The Linux Kernel Mailing List
 help / color / mirror / Atom feed

* [PATCH RFC] mm/kmemleak: avoid soft lockup when scanning task stacks
@ 2026-06-11 12:45 Breno Leitao
  2026-06-12  1:10 ` SeongJae Park
  2026-06-12  3:16 ` Lance Yang
  0 siblings, 2 replies; 9+ messages in thread
From: Breno Leitao @ 2026-06-11 12:45 UTC (permalink / raw)
  To: Catalin Marinas, Andrew Morton
  Cc: linux-mm, linux-kernel, kernel-team, Breno Leitao

kmemleak_scan() walks every thread and scans its kernel stack under a
single rcu_read_lock() with no reschedule point.

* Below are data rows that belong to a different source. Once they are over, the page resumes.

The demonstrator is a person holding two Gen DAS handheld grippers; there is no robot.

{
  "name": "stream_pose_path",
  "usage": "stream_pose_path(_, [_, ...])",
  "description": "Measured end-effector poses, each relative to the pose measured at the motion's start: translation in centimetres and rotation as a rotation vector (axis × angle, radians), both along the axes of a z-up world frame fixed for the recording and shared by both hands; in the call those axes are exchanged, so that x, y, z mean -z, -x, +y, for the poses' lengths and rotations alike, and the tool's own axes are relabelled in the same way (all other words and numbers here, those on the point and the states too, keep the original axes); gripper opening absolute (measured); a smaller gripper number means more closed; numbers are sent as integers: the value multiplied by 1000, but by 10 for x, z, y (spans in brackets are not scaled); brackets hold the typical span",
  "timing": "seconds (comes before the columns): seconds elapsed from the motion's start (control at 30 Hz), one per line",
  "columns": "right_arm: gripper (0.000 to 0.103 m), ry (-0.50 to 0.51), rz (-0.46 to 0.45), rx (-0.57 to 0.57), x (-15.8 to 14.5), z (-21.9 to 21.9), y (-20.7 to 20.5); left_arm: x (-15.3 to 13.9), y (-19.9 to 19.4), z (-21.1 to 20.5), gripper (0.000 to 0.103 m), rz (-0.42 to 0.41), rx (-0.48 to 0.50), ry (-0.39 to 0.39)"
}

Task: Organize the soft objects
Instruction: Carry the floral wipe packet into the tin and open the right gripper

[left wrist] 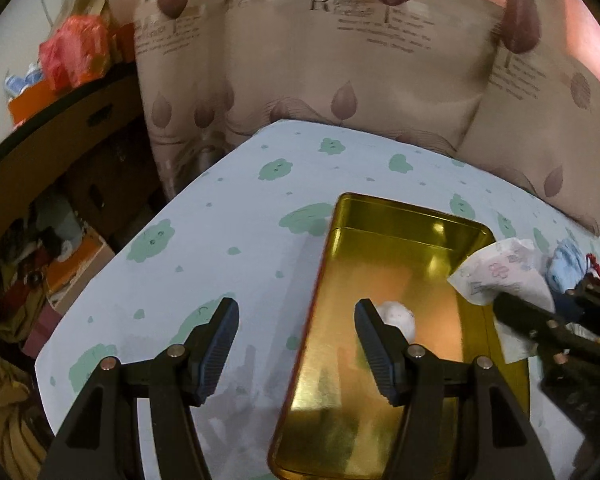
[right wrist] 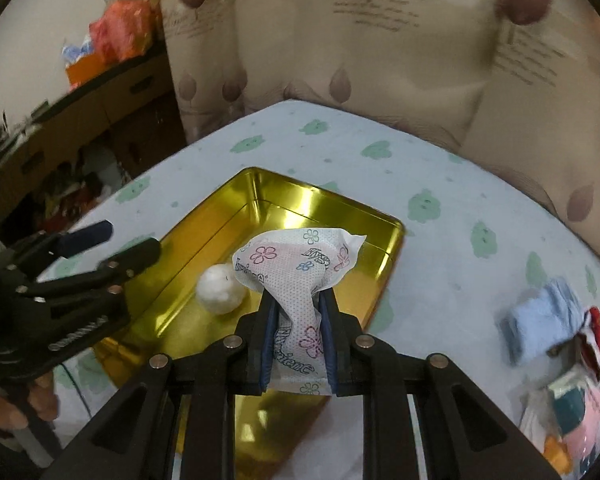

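A gold metal tray (left wrist: 340, 432) (right wrist: 216, 224) lies on the flowered tablecloth. A white cotton ball (left wrist: 398, 316) (right wrist: 220, 288) sits inside it. My right gripper (right wrist: 298, 300) is shut on a white floral-print soft packet (right wrist: 300, 268) and holds it above the tray's near part; in the left wrist view the packet (left wrist: 500, 276) and right gripper (left wrist: 500, 306) show at the tray's right rim. My left gripper (left wrist: 296, 316) is open and empty, its right finger over the tray near the cotton ball; it shows at left in the right wrist view (right wrist: 128, 244).
A light blue folded cloth (right wrist: 540, 320) (left wrist: 566, 268) and a pile of small colourful items (right wrist: 580, 392) lie on the table at right. A patterned curtain (left wrist: 320, 60) hangs behind the table. Cardboard boxes and clutter (left wrist: 60, 200) stand left of the table edge.
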State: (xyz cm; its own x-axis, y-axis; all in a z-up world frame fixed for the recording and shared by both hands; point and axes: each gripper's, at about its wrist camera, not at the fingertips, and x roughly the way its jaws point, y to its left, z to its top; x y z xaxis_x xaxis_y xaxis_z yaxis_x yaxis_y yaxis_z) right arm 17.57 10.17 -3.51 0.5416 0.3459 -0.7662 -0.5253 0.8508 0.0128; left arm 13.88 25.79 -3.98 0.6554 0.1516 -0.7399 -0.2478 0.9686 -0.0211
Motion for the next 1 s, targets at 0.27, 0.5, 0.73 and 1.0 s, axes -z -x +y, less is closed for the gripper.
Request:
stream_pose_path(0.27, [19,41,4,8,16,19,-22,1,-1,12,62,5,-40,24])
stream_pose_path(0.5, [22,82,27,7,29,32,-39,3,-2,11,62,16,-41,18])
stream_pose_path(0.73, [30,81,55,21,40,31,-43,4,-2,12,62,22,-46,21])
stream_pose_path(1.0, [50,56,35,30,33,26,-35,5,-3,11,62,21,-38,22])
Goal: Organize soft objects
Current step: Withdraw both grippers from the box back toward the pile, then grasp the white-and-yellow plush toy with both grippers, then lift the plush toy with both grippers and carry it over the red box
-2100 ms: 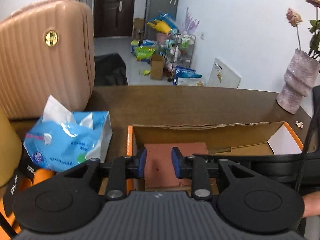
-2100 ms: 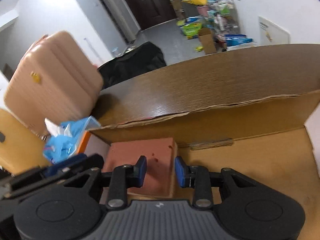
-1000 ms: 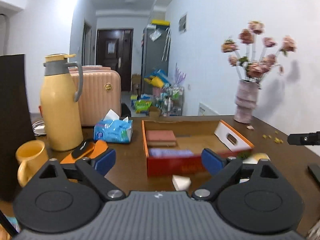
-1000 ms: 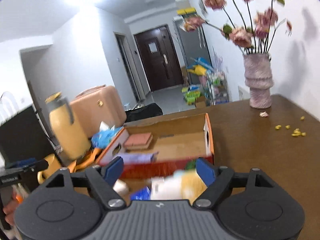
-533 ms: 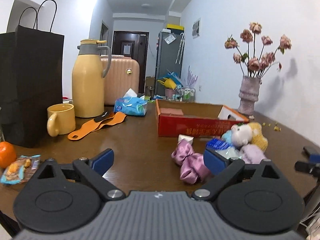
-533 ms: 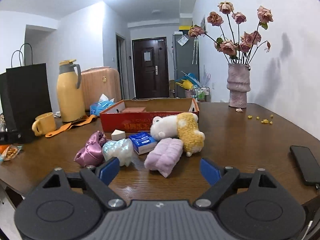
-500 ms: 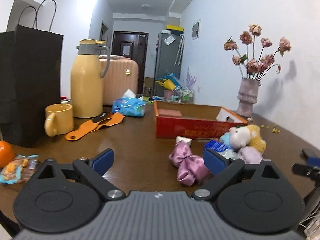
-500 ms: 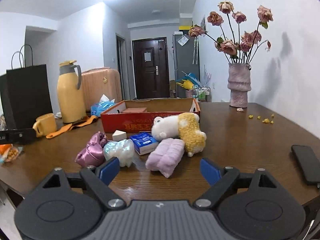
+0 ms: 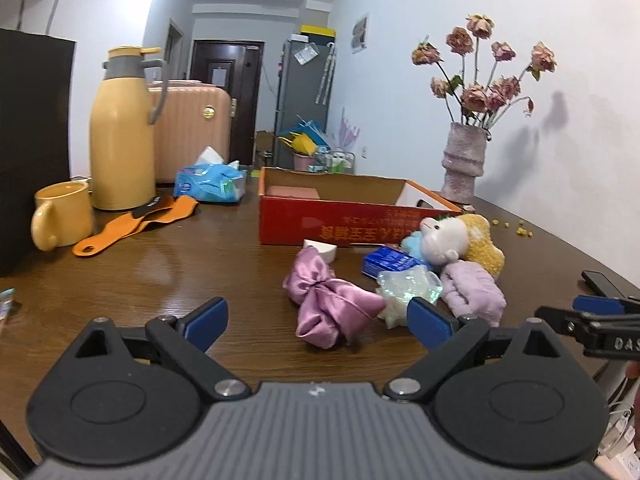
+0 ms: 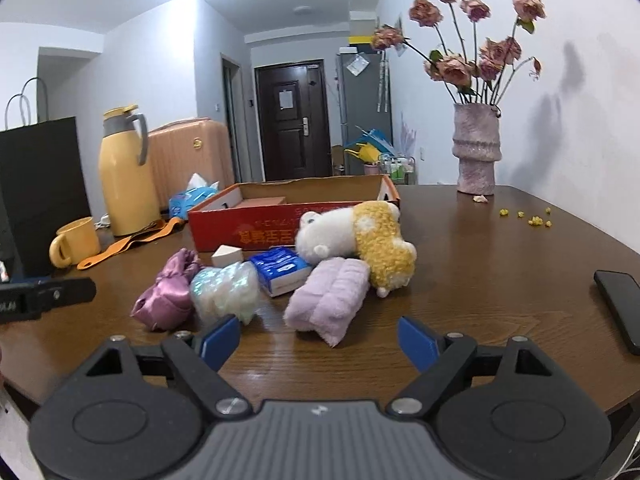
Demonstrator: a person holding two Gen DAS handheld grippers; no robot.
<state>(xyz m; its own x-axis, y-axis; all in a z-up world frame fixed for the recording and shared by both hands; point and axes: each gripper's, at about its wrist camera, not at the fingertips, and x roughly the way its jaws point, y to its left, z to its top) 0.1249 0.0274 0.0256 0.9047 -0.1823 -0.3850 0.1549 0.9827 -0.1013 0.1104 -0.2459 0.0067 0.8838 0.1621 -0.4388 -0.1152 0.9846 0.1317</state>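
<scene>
Soft things lie in a heap on the brown table before an open red cardboard box (image 9: 340, 226) (image 10: 256, 228): a pink satin bow (image 9: 326, 304) (image 10: 170, 290), a clear crinkly bag (image 9: 406, 288) (image 10: 226, 290), a blue tissue pack (image 9: 386, 260) (image 10: 282, 266), a folded lilac towel (image 9: 472, 292) (image 10: 330, 296), a white and yellow plush (image 9: 460, 238) (image 10: 360, 240) and a small white sponge wedge (image 10: 227, 256). My left gripper (image 9: 318, 322) is open and empty, just short of the bow. My right gripper (image 10: 320, 340) is open and empty, just short of the towel.
A yellow flask (image 9: 120, 132), yellow mug (image 9: 62, 214), orange strap (image 9: 136, 222), blue tissue bag (image 9: 210, 184) and black paper bag (image 9: 28, 140) stand at the left. A vase of dried roses (image 10: 476, 148) stands at the far right. A phone (image 10: 620, 300) lies near the right edge.
Both grippers pulled back out of the box, opened wide and now hang low over the table's near side. In the last half second the left one moved closer to the bow.
</scene>
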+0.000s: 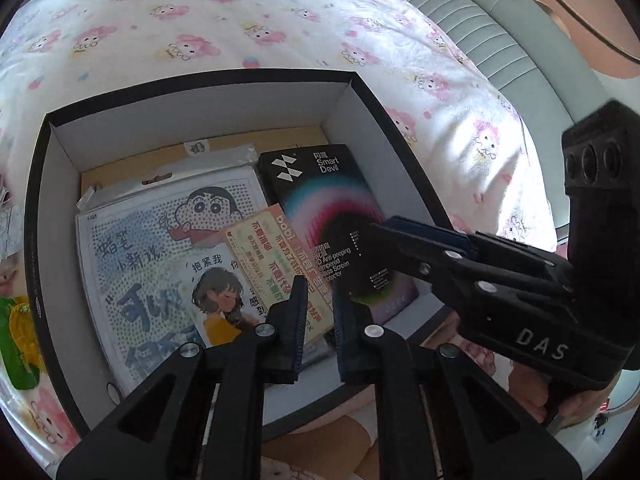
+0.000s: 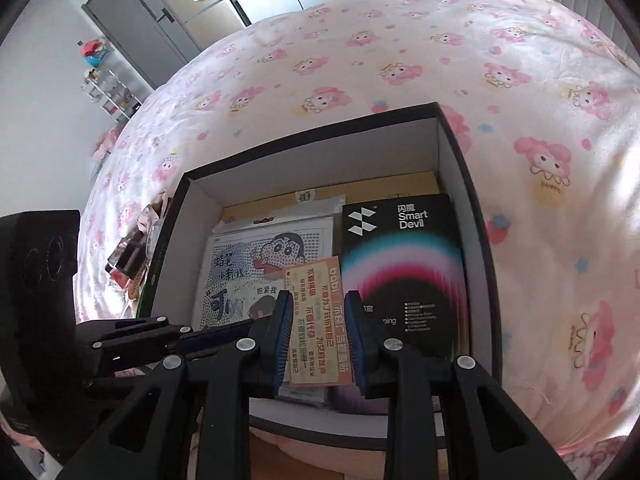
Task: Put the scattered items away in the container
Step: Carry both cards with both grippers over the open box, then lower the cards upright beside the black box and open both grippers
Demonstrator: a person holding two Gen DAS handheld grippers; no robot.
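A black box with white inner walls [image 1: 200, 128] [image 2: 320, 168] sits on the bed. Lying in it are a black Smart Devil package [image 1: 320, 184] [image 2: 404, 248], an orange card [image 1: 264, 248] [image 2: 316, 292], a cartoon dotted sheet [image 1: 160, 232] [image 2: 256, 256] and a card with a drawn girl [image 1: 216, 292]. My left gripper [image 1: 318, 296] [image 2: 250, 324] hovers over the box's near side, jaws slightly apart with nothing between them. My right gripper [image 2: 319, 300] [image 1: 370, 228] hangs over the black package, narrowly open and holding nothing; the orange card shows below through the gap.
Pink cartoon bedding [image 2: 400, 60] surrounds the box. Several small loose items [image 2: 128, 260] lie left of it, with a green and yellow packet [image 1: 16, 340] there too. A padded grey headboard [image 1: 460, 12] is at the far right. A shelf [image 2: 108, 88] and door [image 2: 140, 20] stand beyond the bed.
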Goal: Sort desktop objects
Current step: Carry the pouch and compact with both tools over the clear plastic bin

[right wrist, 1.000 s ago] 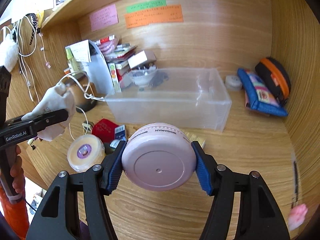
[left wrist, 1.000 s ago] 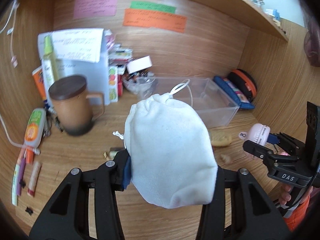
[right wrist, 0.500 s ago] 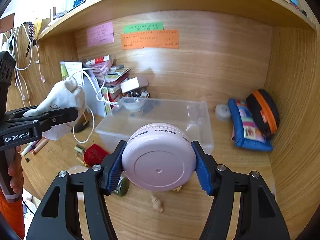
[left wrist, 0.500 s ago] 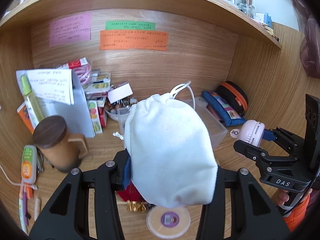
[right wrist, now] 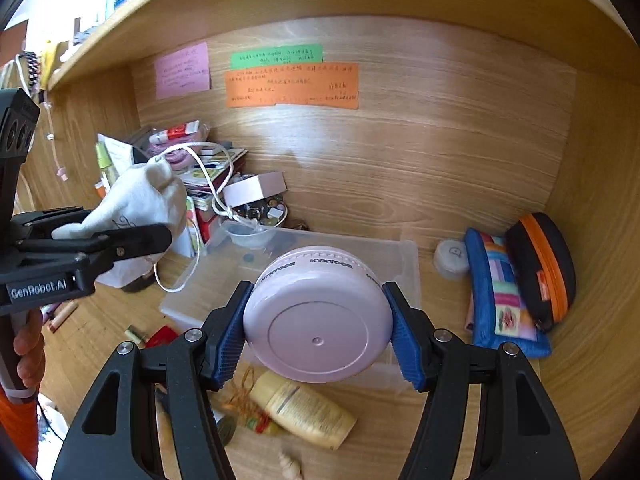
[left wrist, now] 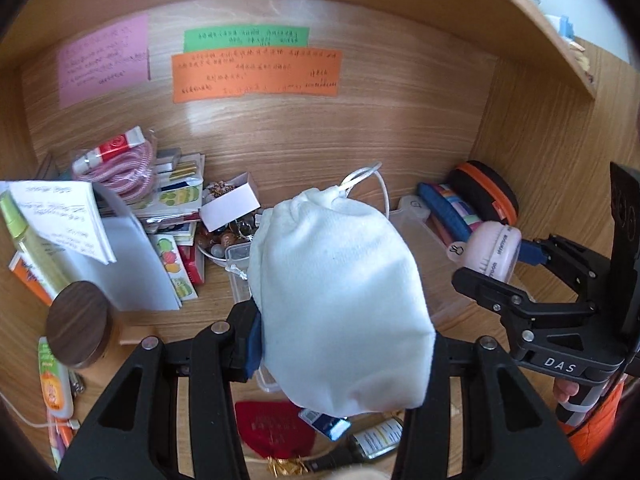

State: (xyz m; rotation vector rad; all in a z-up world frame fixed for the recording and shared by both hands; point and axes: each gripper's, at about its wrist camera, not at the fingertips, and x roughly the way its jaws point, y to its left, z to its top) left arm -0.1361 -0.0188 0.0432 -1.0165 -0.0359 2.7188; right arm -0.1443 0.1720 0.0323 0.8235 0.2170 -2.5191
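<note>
My left gripper [left wrist: 340, 344] is shut on a white drawstring pouch [left wrist: 336, 296] and holds it in the air above the desk. The pouch also shows at the left of the right wrist view [right wrist: 136, 204]. My right gripper [right wrist: 316, 332] is shut on a round pink jar [right wrist: 318, 320] and holds it above the near edge of a clear plastic bin [right wrist: 404, 256]. The jar also shows at the right of the left wrist view [left wrist: 494, 252]. In the left wrist view the bin [left wrist: 416, 220] is mostly hidden behind the pouch.
A stack of booklets and boxes [left wrist: 176, 200] and a small bowl of beads [right wrist: 260, 212] stand at the back left. A brown lidded mug [left wrist: 78, 326] is at the left. Two pouches [right wrist: 520, 276] lean at the right wall. A cream bottle [right wrist: 304, 410], a red pouch [left wrist: 276, 426] and small items lie in front.
Both grippers have risen and moved forward toward the back wall, each with its object held. The bin now lies closer below them.
</note>
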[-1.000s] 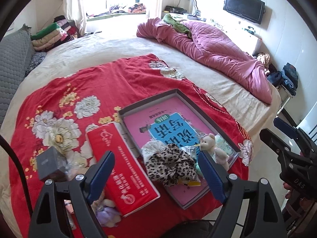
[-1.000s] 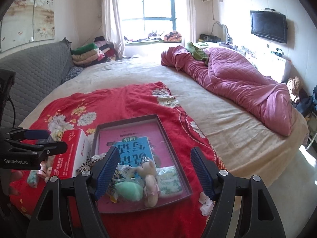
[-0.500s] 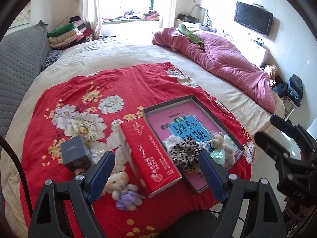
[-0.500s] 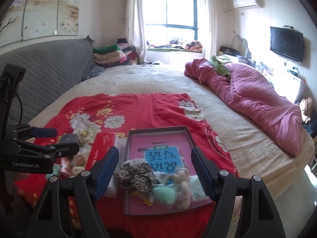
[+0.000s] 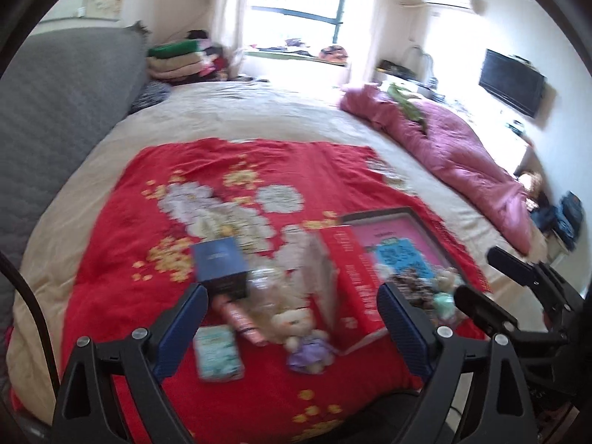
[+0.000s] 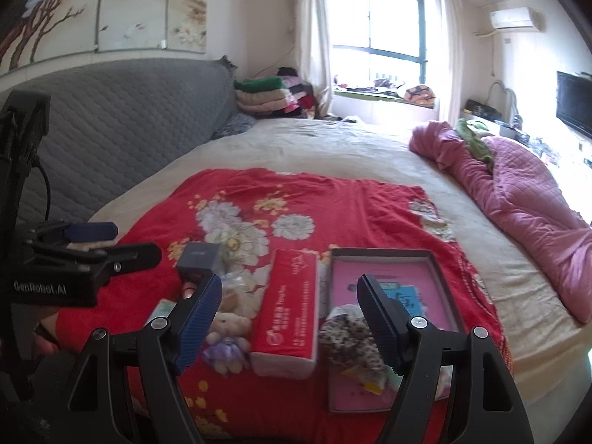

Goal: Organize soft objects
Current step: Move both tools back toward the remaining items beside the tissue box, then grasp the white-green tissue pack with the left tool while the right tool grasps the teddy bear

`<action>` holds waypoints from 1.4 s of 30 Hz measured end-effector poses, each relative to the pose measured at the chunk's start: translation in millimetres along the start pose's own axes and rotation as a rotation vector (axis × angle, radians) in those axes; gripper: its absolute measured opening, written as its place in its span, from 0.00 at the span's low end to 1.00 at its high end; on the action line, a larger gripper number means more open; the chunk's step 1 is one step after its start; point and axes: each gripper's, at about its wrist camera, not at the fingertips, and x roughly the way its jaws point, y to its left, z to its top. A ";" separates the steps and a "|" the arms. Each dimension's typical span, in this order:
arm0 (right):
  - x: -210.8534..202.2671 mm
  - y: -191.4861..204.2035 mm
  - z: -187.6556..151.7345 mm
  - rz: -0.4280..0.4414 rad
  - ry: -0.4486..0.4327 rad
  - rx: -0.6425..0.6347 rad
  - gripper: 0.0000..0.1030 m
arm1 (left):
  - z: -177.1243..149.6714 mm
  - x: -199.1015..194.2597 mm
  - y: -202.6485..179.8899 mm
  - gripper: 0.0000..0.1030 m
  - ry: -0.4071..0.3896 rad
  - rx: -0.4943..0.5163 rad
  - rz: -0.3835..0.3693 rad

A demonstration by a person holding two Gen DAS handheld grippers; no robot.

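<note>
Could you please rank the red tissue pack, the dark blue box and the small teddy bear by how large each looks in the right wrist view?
1. red tissue pack, clearly largest.
2. small teddy bear and dark blue box: look too alike to rank, and the bear lies nearer the camera.

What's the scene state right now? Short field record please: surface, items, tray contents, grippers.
surface: red floral blanket on a bed
left of tissue pack: small teddy in a purple dress, dark blue box
middle: red tissue pack lying flat
tray: shallow box tray with pink lining, holding a leopard-print scrunchie
left gripper: open, jaws just opened further, holding nothing
right gripper: open, holding nothing
</note>
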 end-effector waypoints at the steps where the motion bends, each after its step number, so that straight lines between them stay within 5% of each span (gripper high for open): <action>1: 3.2 6.9 -0.6 0.009 0.007 -0.017 0.74 | -3.1 1.1 9.7 0.90 0.012 -0.008 0.025; 13: 56.9 69.1 -21.5 0.058 0.122 -0.154 0.74 | -46.2 37.2 71.0 0.90 0.145 -0.072 0.128; 42: 153.0 125.2 -79.2 0.027 0.342 -0.455 0.74 | -81.6 126.0 91.9 0.90 0.337 -0.095 0.140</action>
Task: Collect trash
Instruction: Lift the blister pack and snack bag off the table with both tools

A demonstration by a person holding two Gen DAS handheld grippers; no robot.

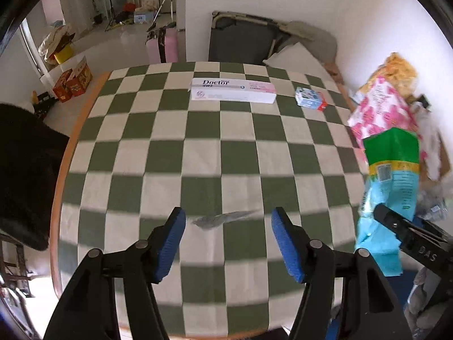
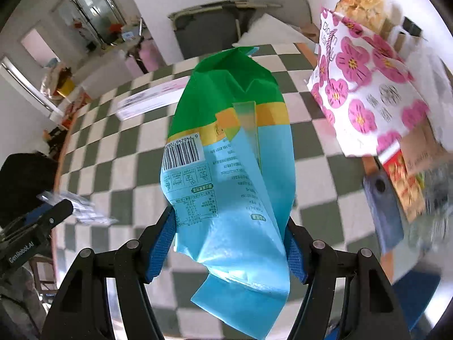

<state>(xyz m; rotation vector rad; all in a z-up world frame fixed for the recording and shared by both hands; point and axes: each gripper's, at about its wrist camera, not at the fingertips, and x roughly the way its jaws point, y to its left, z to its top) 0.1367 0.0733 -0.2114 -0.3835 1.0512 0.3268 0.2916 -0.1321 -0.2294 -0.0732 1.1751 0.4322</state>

On a host with very
many threads -- amplified by KASAN/lockdep in debug builds -- this loop
can hog a CPU long enough to trip the soft lockup watchdog:

  watchdog: BUG: soft lockup - CPU#35 stuck for 22s! [kmemleak:537]
   scan_block
   kmemleak_scan
   kmemleak_scan_thread
   kthread

A cond_resched() cannot be added directly: the loop runs inside an RCU
read-side critical section.

Split the scan in two parts:

1) get the list of tasks (with RCU read lock) in an array
2) run scan_block() for the tasks (with cond_reschd()).

Is it a sane approach?

Signed-off-by: Breno Leitao <leitao@debian.org>
---
 mm/kmemleak.c | 26 ++++++++++++++++++++++----
 1 file changed, 22 insertions(+), 4 deletions(-)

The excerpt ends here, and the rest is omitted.